__EXERCISE__.
What lines in the records include the string "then"? Return each one.

__DATA SHOWN__.
————————

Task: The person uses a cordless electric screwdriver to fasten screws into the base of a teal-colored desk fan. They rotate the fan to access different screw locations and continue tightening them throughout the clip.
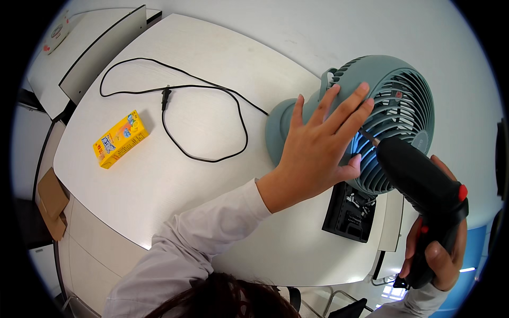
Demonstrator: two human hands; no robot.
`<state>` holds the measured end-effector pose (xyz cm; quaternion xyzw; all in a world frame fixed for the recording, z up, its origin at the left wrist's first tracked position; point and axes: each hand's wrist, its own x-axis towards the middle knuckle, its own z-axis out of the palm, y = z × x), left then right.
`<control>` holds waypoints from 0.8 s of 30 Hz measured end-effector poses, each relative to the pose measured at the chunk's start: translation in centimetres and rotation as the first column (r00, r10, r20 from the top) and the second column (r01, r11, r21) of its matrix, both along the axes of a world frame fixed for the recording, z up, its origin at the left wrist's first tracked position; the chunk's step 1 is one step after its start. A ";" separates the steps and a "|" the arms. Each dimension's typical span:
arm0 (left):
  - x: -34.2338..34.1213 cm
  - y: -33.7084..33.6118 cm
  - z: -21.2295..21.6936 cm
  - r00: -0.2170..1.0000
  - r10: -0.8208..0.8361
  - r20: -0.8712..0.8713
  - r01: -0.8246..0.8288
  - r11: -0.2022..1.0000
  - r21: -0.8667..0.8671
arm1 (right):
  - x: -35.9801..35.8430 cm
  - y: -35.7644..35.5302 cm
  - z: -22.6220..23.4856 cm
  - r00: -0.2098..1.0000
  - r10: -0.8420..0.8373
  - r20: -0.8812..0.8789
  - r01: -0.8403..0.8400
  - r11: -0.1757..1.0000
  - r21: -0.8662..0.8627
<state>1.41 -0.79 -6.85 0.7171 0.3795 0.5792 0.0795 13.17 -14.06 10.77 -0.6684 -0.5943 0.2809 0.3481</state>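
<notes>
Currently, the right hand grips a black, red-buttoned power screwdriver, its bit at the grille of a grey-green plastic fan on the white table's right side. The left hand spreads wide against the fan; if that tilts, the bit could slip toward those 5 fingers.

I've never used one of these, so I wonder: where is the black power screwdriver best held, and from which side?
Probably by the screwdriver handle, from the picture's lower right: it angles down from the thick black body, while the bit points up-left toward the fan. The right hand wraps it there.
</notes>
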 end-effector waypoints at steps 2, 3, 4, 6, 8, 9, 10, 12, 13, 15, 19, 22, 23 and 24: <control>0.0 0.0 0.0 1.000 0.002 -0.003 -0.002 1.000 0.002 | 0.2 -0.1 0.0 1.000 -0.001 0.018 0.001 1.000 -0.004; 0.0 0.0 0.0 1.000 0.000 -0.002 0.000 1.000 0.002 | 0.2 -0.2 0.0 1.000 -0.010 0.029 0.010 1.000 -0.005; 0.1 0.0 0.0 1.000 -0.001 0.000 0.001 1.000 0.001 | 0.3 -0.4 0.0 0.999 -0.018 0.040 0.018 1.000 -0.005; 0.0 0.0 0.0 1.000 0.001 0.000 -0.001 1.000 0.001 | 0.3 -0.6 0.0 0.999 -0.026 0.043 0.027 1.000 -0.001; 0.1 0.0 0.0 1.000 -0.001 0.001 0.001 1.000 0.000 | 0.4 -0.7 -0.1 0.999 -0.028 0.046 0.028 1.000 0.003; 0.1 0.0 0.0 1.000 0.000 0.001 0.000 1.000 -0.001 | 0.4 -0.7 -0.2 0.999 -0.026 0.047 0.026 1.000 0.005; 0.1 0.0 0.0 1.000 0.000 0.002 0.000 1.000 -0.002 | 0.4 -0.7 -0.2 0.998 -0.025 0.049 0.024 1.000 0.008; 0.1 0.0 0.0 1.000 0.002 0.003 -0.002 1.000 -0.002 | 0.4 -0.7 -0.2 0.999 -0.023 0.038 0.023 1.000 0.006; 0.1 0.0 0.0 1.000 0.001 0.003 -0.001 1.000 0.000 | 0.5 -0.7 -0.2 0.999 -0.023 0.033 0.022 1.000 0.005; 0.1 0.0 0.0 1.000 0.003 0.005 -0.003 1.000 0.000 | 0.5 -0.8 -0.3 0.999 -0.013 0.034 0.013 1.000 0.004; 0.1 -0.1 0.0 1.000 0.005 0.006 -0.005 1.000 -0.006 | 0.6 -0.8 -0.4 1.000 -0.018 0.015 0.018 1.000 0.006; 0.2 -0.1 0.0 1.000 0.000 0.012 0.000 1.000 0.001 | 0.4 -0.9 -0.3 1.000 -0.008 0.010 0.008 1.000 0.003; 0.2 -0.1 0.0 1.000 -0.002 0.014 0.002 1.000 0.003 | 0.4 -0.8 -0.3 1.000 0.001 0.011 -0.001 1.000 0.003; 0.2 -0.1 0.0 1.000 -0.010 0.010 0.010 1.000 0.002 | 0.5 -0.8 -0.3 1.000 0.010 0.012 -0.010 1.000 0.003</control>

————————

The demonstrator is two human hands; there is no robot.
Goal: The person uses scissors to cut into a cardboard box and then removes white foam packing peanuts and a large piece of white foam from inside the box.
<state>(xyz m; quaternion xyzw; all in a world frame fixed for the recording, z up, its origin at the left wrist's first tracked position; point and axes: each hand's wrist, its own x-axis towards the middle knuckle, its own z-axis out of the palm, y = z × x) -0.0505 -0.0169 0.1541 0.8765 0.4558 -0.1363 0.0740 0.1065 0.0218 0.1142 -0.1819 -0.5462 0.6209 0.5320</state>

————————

__REPLY__.
`<state>` holds the measured end-effector pose (xyz cm; quaternion xyzw; all in a world frame fixed for the recording, z up, its origin at the left wrist's first tracked position; point and axes: each hand's wrist, its own x-axis towards the middle knuckle, its own z-axis out of the palm, y = z × x), left then right.
Goal: The person uses scissors to cut into a cardboard box and then removes white foam packing peanuts and a large piece of white foam from inside the box.

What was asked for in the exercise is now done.